Dress for our time is a new project by Helen Storey exploring climate change through fashion and science. The above video is from beljacobs.com. The dress is on display now at St. Pancras International train station. From the project’s site:
The first ever physical embodiment of Dress for Our Time will be installed at St Pancras International train station at the end of November. As the gateway to Paris – the city hosting the United Nations Climate Change conference COP 21 – many of the delegates that will be passing through the station will come face to face with the world’s first digital couture dress dedicated to exploring climate change and its human impact.
Given the importance of the conference, where more than 190 nations will gather in Paris to discuss a possible new global agreement on climate change, this project will capture people’s imagination in a way that is both unexpected and beautiful. With the scientific community overwhelmingly* in agreement that a rise in temperature of over 2 degrees will cause catastrophic and irreversible changes to our planet, Dress for our Time asks us what we can do individually and collectively, and invites us to join the conversation that will shape our future.

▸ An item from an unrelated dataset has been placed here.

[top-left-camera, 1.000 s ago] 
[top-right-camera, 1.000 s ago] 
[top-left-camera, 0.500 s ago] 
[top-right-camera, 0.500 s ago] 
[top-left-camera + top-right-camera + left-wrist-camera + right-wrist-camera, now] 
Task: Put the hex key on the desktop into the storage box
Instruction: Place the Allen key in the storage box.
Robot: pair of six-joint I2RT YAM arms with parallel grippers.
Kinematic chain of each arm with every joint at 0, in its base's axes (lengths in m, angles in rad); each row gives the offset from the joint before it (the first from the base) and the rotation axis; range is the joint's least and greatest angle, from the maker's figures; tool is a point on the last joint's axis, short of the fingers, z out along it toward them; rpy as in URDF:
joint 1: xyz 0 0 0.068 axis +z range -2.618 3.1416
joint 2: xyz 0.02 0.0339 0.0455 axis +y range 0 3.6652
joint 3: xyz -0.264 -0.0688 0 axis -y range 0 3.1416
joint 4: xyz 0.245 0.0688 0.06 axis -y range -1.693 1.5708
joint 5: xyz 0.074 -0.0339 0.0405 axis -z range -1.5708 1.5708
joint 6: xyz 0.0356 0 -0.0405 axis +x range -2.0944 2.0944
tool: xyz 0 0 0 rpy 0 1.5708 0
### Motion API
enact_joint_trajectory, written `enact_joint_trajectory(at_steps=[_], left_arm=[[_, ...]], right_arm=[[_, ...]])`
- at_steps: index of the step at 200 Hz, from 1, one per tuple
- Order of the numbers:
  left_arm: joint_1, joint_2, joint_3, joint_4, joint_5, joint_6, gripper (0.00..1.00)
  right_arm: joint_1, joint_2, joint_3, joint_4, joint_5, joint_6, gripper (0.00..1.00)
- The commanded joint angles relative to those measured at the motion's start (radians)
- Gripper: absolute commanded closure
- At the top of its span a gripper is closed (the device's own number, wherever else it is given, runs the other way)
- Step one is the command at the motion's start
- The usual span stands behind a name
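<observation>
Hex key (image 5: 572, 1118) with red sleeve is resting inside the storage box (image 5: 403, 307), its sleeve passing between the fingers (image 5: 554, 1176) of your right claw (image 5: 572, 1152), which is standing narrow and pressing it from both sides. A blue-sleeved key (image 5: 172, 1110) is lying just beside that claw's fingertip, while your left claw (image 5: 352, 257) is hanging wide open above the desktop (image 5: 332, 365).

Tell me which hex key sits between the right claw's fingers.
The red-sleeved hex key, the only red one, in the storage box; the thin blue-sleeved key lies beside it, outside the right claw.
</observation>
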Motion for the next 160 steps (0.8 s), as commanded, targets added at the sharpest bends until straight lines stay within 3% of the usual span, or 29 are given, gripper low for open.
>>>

The dress will digitally display data which will show the impact of climate change on our physical world. It will show our planet as it will be, if we don’t do enough. The dress has been developed in partnership with the interactive creative agency Holition, and the data has been extracted from a major study of the global risks of future shifts in ecosystems due to climate. The sample shown was selected to reveal the complexity, subtlety, and global nature of a changing, warming world and was developed by Dr Lila Warszawski (Potsdam Institute for Climate Impact Research). The study builds on the foundation of climate modelling projects in many countries including the Met Office Hadley Centre in the UK. The Dress itself is made from a tent (which was no longer in useable condition) gifted to the project by the United Nations High Commissioner for Refugees (UNHCR). In giving the tent a second life it gives this public art installation an unbreakable bond to humanity and represents the importance of nurturing and protecting all people and safeguarding generations to come. It is a powerful symbol of what it means to be human and the precarious nature of our existence.